How Does An Infected Tooth Cause Bone Loss?

How Does An Infected Tooth Cause Bone Loss?

Team Endodontics

Did you know that a tooth can become infected? You probably already know that an infection of any kind is caused by bacteria, and the same is true for an infected tooth. A tooth infection is something that should be addressed as soon as possible because without treatment the infection will spread and may even lead to bone loss of the jaw and eventually loss of the tooth. 

How does a tooth get infected? And why does that lead to bone loss in the jaw? Here’s what you need to know about how these conditions are related. 

What is a Tooth Infection?

On the inside of each tooth is a chamber called the root canal that extends from the crown of the tooth down into the root. Inside the root canal is the dental pulp, soft tissue containing blood vessels and nerves. If bacteria makes its way into the root canal it can invade the dental pulp, resulting in an infection. A tooth infection can be painful and eventually lead to loss of the tooth. 

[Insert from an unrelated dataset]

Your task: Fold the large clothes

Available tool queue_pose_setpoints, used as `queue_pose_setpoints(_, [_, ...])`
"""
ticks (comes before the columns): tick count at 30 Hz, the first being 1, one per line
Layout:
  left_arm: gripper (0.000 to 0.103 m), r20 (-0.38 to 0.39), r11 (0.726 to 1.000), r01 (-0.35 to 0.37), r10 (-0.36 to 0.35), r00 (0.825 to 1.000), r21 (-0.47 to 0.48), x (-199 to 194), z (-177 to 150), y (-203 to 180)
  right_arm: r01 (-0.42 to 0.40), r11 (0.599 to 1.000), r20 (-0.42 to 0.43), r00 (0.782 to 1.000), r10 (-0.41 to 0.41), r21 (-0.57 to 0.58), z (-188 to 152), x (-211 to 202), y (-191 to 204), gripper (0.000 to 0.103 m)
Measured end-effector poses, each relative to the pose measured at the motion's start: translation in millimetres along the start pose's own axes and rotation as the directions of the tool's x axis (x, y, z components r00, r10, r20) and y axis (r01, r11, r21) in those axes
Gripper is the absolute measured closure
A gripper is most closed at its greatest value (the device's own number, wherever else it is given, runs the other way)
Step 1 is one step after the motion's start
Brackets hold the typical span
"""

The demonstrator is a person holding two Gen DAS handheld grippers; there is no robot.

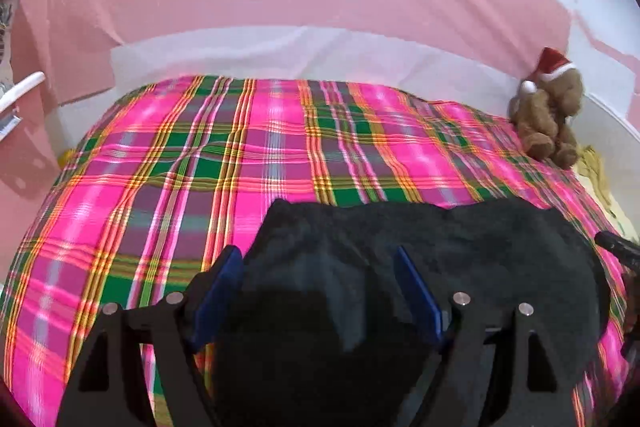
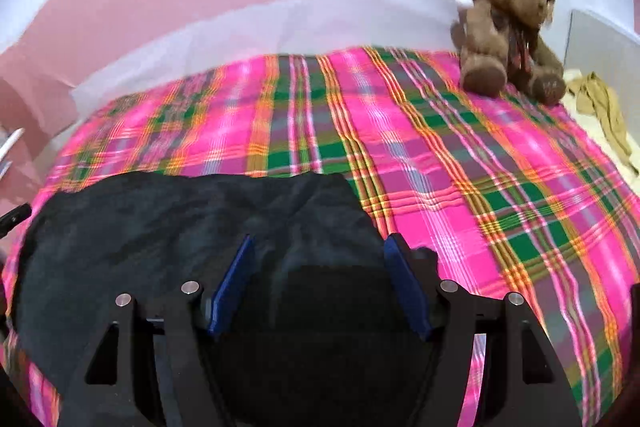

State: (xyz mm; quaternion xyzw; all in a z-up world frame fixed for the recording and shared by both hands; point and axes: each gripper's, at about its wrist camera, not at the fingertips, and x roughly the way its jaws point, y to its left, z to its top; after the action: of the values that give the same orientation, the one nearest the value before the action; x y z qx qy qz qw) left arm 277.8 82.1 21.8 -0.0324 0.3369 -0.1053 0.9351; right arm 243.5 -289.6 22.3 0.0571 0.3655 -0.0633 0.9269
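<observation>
Working the dark garment (image 1: 460,259) on the plaid bedcover (image 1: 168,155): it is lying bunched along the near edge of the bed, toward the near right corner in the left wrist view and the near left in the right wrist view. You are holding both grippers over it with jaws standing well apart. Left gripper (image 1: 318,263) is hovering above the cloth, blue pads (image 1: 416,291) straddling a raised fold, nothing pinched as far as I can tell. Right gripper (image 2: 320,259) is doing the same over the garment's right end, one pad (image 2: 236,279) above cloth, the other by the hem; no grip showing. My read: you are lining up to pick two corners. For a clean fold, be taking the outermost corners of one edge, not the mid-fabric lumps, and be pinching a single layer so it spreads flat. Teddy bear (image 2: 508,27) is sitting at the far right corner, well apart; tan cloth (image 2: 600,107) is lying off the bed's right edge.
</observation>
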Motion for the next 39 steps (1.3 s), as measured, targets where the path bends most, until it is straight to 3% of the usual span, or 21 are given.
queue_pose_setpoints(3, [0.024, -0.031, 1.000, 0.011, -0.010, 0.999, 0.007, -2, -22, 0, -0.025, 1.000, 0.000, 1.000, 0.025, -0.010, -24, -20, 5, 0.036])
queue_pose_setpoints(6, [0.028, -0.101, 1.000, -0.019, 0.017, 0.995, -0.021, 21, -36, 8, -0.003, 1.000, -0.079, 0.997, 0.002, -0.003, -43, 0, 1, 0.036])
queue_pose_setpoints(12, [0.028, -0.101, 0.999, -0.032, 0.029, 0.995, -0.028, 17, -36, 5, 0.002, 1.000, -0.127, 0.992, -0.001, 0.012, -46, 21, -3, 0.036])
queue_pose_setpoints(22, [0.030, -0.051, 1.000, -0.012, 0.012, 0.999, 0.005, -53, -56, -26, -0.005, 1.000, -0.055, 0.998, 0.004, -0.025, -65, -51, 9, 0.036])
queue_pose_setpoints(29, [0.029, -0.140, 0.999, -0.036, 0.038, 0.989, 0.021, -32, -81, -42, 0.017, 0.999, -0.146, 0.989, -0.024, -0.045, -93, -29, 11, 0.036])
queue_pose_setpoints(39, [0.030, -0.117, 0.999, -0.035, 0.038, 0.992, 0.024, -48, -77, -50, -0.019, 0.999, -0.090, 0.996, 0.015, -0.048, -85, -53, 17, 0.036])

How Does a Tooth Become Infected?

Bacteria can get into the root canal and infect the dental pulp through a few different avenues: 

  • Deep cavity. When plaque bacteria eats away at the tooth enamel it causes a hole in the tooth called a cavity. If a cavity is deep enough to reach the soft portion of the tooth under the enamel, the dentin, it can make its way into the root canal and infect the pulp. 
  • Significant decay. Widespread decay over a large portion of a tooth can also allow bacteria to reach the root canal and infect the tooth. 
  • Damage to the root. In some cases bacteria enters the root canal through a weak spot in the root of the tooth. The root may be damaged in some way that allows bacteria to get through to the dental pulp. 
  • Crack or chip. A crack or a chip in a tooth is another potential avenue where bacteria can invade the root canal. 

How Can a Tooth Infection Cause Bone Loss in the Jaw? 

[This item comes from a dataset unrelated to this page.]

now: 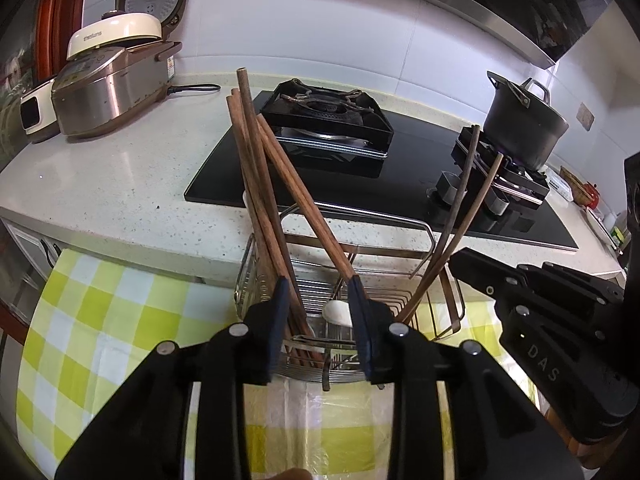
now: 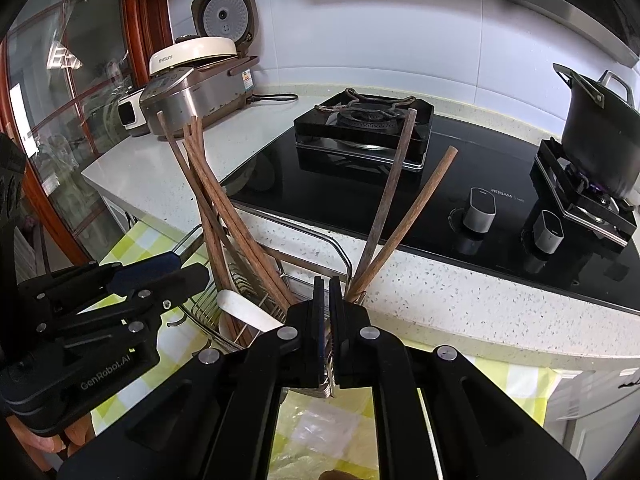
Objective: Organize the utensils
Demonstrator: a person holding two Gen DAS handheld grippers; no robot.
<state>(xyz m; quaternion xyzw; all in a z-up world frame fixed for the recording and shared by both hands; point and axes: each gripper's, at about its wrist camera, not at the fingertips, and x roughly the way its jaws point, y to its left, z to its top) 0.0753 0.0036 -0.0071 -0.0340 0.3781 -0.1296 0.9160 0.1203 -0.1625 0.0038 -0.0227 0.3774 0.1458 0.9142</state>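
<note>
Beyond both tongs runs the speckled desk [image 1: 120, 200] with its black stove [image 1: 400, 168]. Just ahead of them stands the wire utensil rack [image 1: 352, 240]. The left tongs [image 1: 320, 312] gape wide, holding nothing, brown chopsticks [image 1: 256, 168] leaning between their fingers. The right tongs [image 2: 329, 320] are nearly closed on the rack's wire rim, beside two chopsticks [image 2: 400, 216].

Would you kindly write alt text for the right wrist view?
The right gripper, nearly shut, pinches the rim of a wire utensil rack holding wooden chopsticks and a white spoon. Behind are the left gripper, a stove and a black pot.
</note>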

There are a few different reasons that a tooth infection may lead to bone loss in the jaw: 

  • Swelling. An infected tooth may swell or cause the gum tissue around it to swell. This swelling can cause damage to the bone tissue around the tooth. 
  • Inflammation. Inflammation from an infected tooth releases toxins that trigger the immune system to attack the bone tissue and cause it to resorb, or dissolve. 
  • Loss of teeth. When a tooth falls out or is extracted because of a severe, untreatable infection, it leaves an empty space in the jaw that leads to bone loss. 

How is an Infected Tooth Treated?

The most common treatment for an infected tooth is root canal treatment. This procedure involves removal of the dental pulp and all of the infected tissue. The root canal is then filled with a rubbery replacement material that is resistant to infection. In most cases a crown is placed over the remaining tooth material to protect the natural root that provides support. 

What Can Be Done To Recoup Lost Bone Tissue?

If there is bone loss in the jaw due to the infected tooth, there are ways to regenerate the lost tissue. A procedure called bone grafting can stimulate regrowth of the bone tissue in the jaw that was lost due to a tooth infection. A bone fragment is surgically placed under the gum tissue on top of the existing bone, which encourages regeneration of the natural bone tissue. 

In cases where the tooth infection is so severe that the tooth needs to be extracted, replacing the tooth with a dental implant can prevent further bone loss and potentially regenerate some of the lost bone tissue. Depending on the extent of the bone loss, a bone graft may be needed before an implant can be placed. 

Where Should I Go For Treatment For a Tooth Infection?

An endodontist specializes in treating conditions affecting the dental pulp inside the teeth. Root canal therapy is one of the most common procedures to treat an existing tooth infection and prevent it from recurring. Prompt treatment of a tooth infection can prevent bone loss and keep the support structures for the teeth strong and healthy.